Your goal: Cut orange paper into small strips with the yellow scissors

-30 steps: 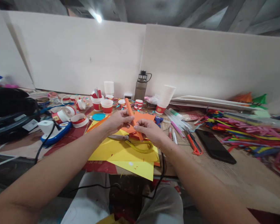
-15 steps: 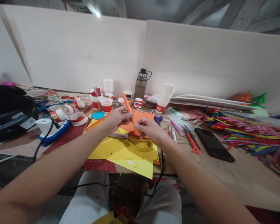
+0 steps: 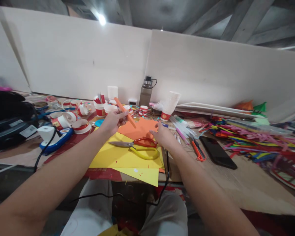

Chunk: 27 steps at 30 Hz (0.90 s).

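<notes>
L hand [image 3: 113, 121] pinching strip [image 3: 130, 119] | axis far-L→near-R, near end twd R hand [image 3: 163, 135] | R part-spread, nothing seen held

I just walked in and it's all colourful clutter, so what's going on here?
Someone is handling paper at a crowded bench. Their left hand grips an orange strip. Their right hand, apparently holding nothing, is near an orange sheet and scissors. The scissors lie over yellow paper; a stack of cups stands beyond.

Scissors [image 3: 131, 144] on paper sheets [image 3: 103, 159], 1 phone [image 3: 217, 152] to their right, bottle [image 3: 146, 93] behind, power strip [image 3: 68, 135] to the left.
</notes>
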Motion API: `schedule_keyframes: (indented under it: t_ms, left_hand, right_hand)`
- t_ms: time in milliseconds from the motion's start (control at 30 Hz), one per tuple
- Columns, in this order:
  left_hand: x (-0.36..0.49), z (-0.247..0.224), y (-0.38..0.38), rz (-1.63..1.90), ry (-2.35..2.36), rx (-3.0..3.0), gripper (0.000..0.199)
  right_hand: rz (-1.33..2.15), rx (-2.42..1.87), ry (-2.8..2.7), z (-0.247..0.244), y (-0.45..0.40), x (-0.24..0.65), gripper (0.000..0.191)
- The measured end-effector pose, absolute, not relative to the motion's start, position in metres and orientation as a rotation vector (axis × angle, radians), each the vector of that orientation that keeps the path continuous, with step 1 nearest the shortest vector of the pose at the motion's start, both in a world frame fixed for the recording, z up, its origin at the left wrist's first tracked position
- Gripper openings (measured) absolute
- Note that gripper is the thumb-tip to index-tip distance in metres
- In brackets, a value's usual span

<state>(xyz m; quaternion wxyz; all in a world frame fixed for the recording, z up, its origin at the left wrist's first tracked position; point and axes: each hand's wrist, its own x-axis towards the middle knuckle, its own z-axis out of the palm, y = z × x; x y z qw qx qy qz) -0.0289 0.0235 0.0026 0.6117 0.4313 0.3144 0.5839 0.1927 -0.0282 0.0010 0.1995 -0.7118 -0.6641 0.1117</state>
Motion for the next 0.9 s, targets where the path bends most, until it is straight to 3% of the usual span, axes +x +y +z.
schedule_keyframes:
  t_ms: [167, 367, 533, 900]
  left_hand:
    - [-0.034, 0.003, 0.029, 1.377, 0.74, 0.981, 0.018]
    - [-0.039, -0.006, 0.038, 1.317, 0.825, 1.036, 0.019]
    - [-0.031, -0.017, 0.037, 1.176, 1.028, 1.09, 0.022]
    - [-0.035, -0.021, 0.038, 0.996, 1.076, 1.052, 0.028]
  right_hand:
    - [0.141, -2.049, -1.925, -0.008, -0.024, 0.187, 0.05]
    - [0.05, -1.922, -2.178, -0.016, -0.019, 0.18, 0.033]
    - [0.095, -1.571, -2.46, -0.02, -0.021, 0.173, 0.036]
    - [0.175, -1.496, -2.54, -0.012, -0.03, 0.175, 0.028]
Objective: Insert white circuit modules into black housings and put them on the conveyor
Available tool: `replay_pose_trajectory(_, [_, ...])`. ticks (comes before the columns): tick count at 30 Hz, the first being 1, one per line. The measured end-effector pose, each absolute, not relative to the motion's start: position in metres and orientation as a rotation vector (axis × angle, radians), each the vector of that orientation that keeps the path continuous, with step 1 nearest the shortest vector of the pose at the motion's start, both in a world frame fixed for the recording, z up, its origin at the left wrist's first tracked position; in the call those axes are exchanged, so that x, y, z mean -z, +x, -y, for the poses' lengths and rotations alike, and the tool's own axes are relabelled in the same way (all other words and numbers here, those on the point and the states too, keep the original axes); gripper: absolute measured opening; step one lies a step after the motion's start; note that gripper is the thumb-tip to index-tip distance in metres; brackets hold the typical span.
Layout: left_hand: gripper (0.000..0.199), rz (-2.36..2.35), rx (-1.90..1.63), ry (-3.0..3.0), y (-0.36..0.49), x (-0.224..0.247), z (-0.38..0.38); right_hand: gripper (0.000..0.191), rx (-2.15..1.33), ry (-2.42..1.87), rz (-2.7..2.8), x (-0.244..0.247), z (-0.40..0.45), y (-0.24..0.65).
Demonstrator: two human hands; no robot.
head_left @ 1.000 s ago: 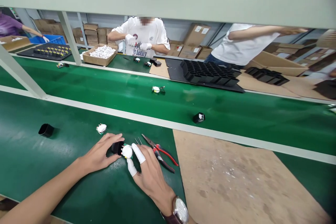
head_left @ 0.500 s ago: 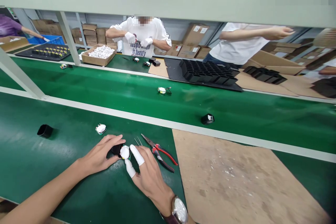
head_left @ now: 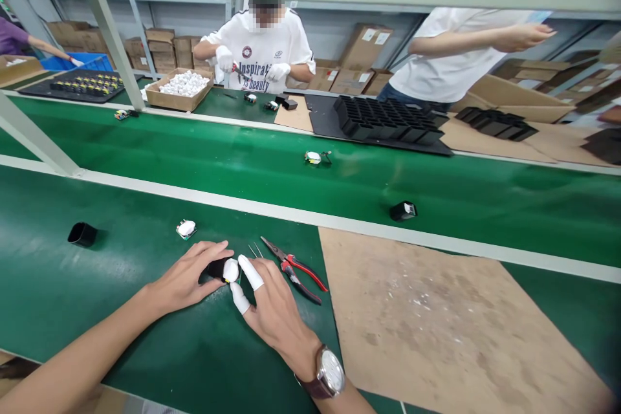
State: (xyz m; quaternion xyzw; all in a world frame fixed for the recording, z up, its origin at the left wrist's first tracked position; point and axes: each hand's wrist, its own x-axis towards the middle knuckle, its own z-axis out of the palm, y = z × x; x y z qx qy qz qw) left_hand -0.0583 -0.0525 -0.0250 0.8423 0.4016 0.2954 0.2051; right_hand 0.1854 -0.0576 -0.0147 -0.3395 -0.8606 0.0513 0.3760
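Observation:
My left hand point(head_left: 187, 281) wraps its thumb and fingers round a small black plastic housing point(head_left: 214, 270), which lies on its side. A circuit board with a white round top point(head_left: 231, 270) sits partly inside the housing's right-hand opening. My right hand point(head_left: 272, 307), with white finger cots on thumb and forefinger, pinches the board's outer end. Just right of that hand lie red-and-black long-nose pliers point(head_left: 294, 270) and thin metal tweezers point(head_left: 255, 250), their rear part hidden. Beyond my left hand rest another white-topped board point(head_left: 186, 228) and an empty black housing point(head_left: 82, 234).
A green conveyor belt point(head_left: 233, 158) carries a board point(head_left: 314, 158) and a filled housing point(head_left: 403, 210). Cardboard point(head_left: 436, 317) covers the bench at right. Across the belt, a gloved co-worker point(head_left: 272, 45) sits behind a box of white parts point(head_left: 180, 103) and black housings point(head_left: 388, 119).
The board sits slightly deeper in the housing. Pieces on the belt have shifted right. The view has tilted down a little, and the co-worker's hands have moved.

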Motion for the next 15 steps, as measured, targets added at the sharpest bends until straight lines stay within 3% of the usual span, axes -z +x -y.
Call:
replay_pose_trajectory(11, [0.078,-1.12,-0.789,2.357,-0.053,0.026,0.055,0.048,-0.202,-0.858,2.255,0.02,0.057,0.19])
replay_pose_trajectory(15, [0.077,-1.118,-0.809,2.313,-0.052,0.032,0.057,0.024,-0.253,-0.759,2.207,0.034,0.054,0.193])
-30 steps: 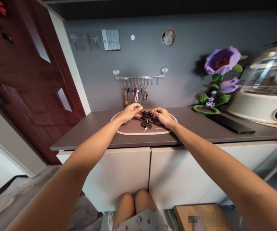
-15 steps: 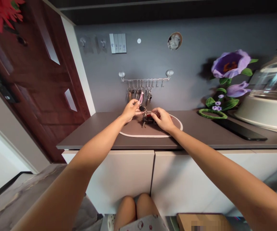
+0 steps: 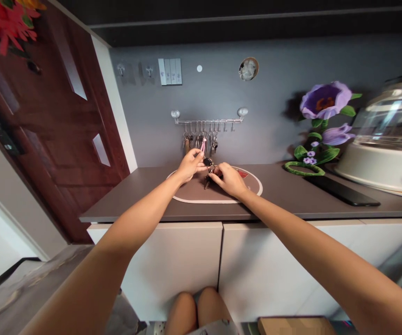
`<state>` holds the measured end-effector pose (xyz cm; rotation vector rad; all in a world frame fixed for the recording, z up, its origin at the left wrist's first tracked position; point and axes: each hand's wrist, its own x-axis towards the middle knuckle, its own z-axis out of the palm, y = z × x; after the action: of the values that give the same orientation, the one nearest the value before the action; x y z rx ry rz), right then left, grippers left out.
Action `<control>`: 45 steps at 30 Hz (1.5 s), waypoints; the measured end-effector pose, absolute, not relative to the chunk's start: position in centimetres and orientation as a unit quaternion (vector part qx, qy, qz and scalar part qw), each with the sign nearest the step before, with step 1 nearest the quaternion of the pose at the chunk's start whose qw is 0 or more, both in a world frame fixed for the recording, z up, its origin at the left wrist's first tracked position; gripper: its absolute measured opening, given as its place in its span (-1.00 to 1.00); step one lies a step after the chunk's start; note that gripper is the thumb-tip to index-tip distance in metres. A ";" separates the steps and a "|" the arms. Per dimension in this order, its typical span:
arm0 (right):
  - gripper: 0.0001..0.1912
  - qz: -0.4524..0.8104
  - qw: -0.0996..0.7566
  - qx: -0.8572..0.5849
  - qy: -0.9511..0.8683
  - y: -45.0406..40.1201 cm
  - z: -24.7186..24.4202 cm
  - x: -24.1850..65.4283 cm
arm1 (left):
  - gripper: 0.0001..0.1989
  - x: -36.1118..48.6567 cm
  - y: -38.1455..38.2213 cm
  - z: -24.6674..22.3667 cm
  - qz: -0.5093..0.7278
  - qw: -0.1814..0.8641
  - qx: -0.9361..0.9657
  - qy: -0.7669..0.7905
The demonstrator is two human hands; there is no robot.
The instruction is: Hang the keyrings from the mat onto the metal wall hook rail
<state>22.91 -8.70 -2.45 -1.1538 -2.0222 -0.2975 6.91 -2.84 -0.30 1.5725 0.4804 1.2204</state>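
A bunch of keys (image 3: 208, 179) with a black fob (image 3: 207, 161) hangs between my hands, just above an oval brown mat (image 3: 194, 193) with a pale rim. My left hand (image 3: 191, 165) is closed, its fingers pinching the bunch by the fob. From the other side, my right hand (image 3: 230, 179) grips the same bunch near its ring, thumb and fingers together; part of the keys is hidden behind it. Behind my hands, several other key sets (image 3: 201, 141), one with a pink strap, hang from a clear hook rail (image 3: 209, 122) on the grey wall.
At the right stand a purple flower ornament (image 3: 324, 104) and a cream appliance with a clear cover (image 3: 378, 156). A black phone (image 3: 340, 190) lies in front of them on the dark countertop (image 3: 284, 200). A dark red door (image 3: 57, 139) is at the left.
My right hand has moved left and closed in on the key bunch, uncovering a red patch on the mat. The left hand keeps its hold on the fob. The view has shifted slightly.
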 end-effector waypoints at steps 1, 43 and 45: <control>-0.76 -0.121 0.384 -0.457 -0.793 -8.6 -2.5 22.9 | -0.68 6.9 -2.8 -0.3 0.510 0.523 0.655 0.194; -0.73 0.023 0.640 -0.420 -0.643 -7.3 -1.1 24.9 | -0.67 7.6 -2.9 -2.1 0.356 0.491 0.751 0.263; -0.72 0.062 0.657 -0.410 -0.630 -7.0 -1.2 25.0 | -0.66 7.6 -3.2 -1.9 0.349 0.442 0.784 0.262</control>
<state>24.98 -6.96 -1.24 -0.9280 -1.4261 0.1413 7.57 -3.20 -1.89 1.9451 0.6496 0.8673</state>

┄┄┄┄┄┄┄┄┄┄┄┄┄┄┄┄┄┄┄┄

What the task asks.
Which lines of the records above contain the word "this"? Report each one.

Solved exercise.
- Columns, in this order:
Action `<control>`: 45 steps at 30 Hz (1.5 s), waypoints; the measured end-effector pose, absolute, not relative to the chunk's start: position in centimetres and orientation as a unit quaternion (vector part qx, qy, qz and scalar part qw), each with the sign nearest the step before, with step 1 nearest the quaternion of the pose at the chunk's start whose qw is 0 or more, both in a world frame fixed for the recording, z up, its origin at the left wrist's first tracked position; gripper: its absolute measured opening, given as its place in its span (-1.00 to 1.00); step one lies a step after the chunk's start; note that gripper is the thumb-tip to index-tip distance in metres. A ";" separates the steps and a "|" the arms. Per dimension in this order, its typical span:

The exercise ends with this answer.